● **EXERCISE BRIEF**
From the line holding "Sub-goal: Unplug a" through the line holding "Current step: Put" below, write out every line exactly; include both of those lines and drop the pictures.

[Recorded data]
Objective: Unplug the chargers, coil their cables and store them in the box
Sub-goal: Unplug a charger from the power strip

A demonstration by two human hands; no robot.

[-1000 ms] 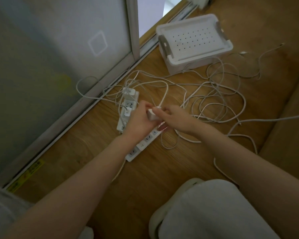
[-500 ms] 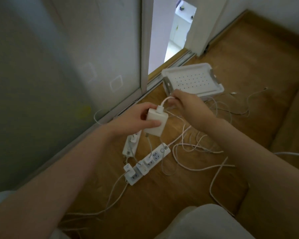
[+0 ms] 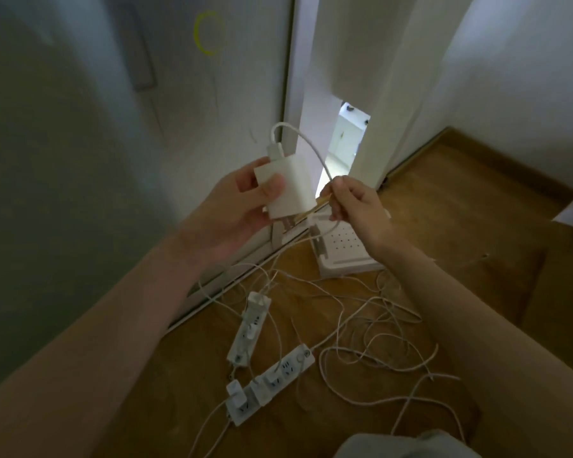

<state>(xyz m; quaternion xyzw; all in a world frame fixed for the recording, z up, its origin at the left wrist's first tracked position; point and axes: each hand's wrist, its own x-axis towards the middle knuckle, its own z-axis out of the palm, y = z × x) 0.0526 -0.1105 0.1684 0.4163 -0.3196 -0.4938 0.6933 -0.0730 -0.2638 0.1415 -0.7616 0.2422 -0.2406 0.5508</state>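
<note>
One white box sits on the wooden floor in the middle of the frame. Its bottom has rows of little holes. The right hand is in front of it and hides much of it, so I cannot tell what lies inside.

The left hand is up in the air, left of the box. Its grip is wrapped round a white charger, and metal pins poke out underneath. A white cable loops out of the charger's top and runs down to the right hand, whose grip pinches it.

Lower down, two power strips lie on the floor with small chargers plugged in, and loose cables lie tangled around them. A grey knee is cut off at the bottom edge. A frosted door fills the left side.
</note>
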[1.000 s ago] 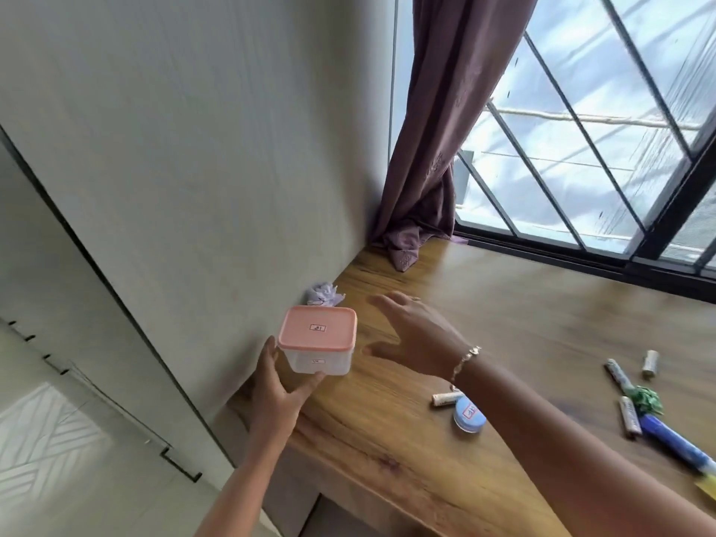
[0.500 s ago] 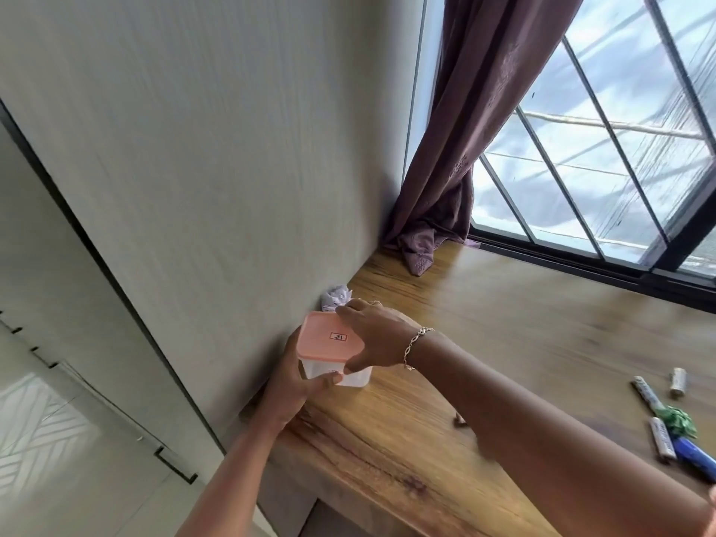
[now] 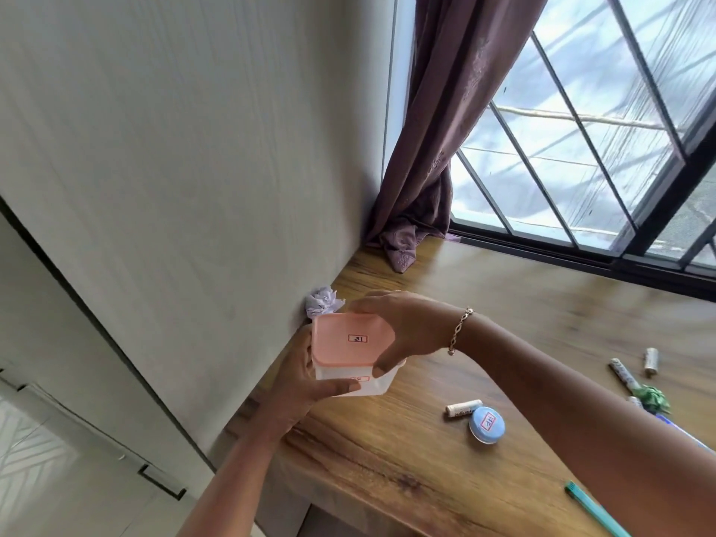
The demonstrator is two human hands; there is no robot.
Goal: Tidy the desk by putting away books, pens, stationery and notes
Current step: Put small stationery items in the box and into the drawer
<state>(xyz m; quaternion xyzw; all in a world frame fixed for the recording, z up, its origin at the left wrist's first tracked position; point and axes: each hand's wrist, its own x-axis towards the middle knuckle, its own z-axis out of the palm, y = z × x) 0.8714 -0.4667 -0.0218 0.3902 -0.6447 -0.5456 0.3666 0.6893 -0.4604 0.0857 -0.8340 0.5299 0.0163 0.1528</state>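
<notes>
Head cam: my left hand (image 3: pixel 298 385) grips the tub (image 3: pixel 350 383) from below, right hand (image 3: pixel 403 327) curls round its pink lid (image 3: pixel 348 339), over the left edge of the desk (image 3: pixel 387 459); barely started imo; blue tin (image 3: pixel 487 424), teal pen (image 3: pixel 592 509), crumpled paper (image 3: pixel 321 300) lie loose.

A purple curtain (image 3: pixel 457 129) hangs between the pale wall (image 3: pixel 174 149) and the barred window (image 3: pixel 604 149).
</notes>
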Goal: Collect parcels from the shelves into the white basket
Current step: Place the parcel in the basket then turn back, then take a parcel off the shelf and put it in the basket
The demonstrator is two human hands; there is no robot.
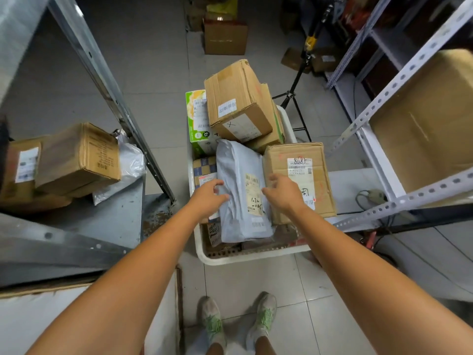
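Our white plastic basket (pixel 243 260) heaped | our left hand (pixel 208 197) curled at edge of grey plastic mailer (pixel 242 213), grip unclear | right hand (pixel 284 193) slack, empty | brown cardboard boxes (pixel 76 160) uncollected

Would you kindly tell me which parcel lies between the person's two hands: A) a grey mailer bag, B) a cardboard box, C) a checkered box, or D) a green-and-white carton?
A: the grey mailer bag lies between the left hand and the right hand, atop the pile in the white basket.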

● **EXPECTED OUTPUT**
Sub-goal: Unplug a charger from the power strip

A demonstration by two human hands; no robot.

[-1000 ms] 
[-500 ms] 
[+0 ms] 

<state>(xyz m; quaternion xyzw; all in a world frame fixed for the recording, z up, its origin at the left wrist's first tracked position; point and axes: each hand's wrist, its own x-axis towards the middle knuckle, its own z-axis out of the palm, y = z × x) 0.0526 -0.1105 0.1684 0.4163 -0.3196 -0.4938 0.6933 -0.0730 -0.2638 0.1415 -0.7616 0.2422 -0.2406 0.5508</state>
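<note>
One white box sits on the wooden floor in the middle of the frame. Its bottom has rows of little holes. The right hand is in front of it and hides much of it, so I cannot tell what lies inside.

The left hand is up in the air, left of the box. Its grip is wrapped round a white charger, and metal pins poke out underneath. A white cable loops out of the charger's top and runs down to the right hand, whose grip pinches it.

Lower down, two power strips lie on the floor with small chargers plugged in, and loose cables lie tangled around them. A grey knee is cut off at the bottom edge. A frosted door fills the left side.
</note>
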[1.000 s ago] 
[0.500 s ago] 
[now] 
The demonstrator is two human hands; there is no robot.
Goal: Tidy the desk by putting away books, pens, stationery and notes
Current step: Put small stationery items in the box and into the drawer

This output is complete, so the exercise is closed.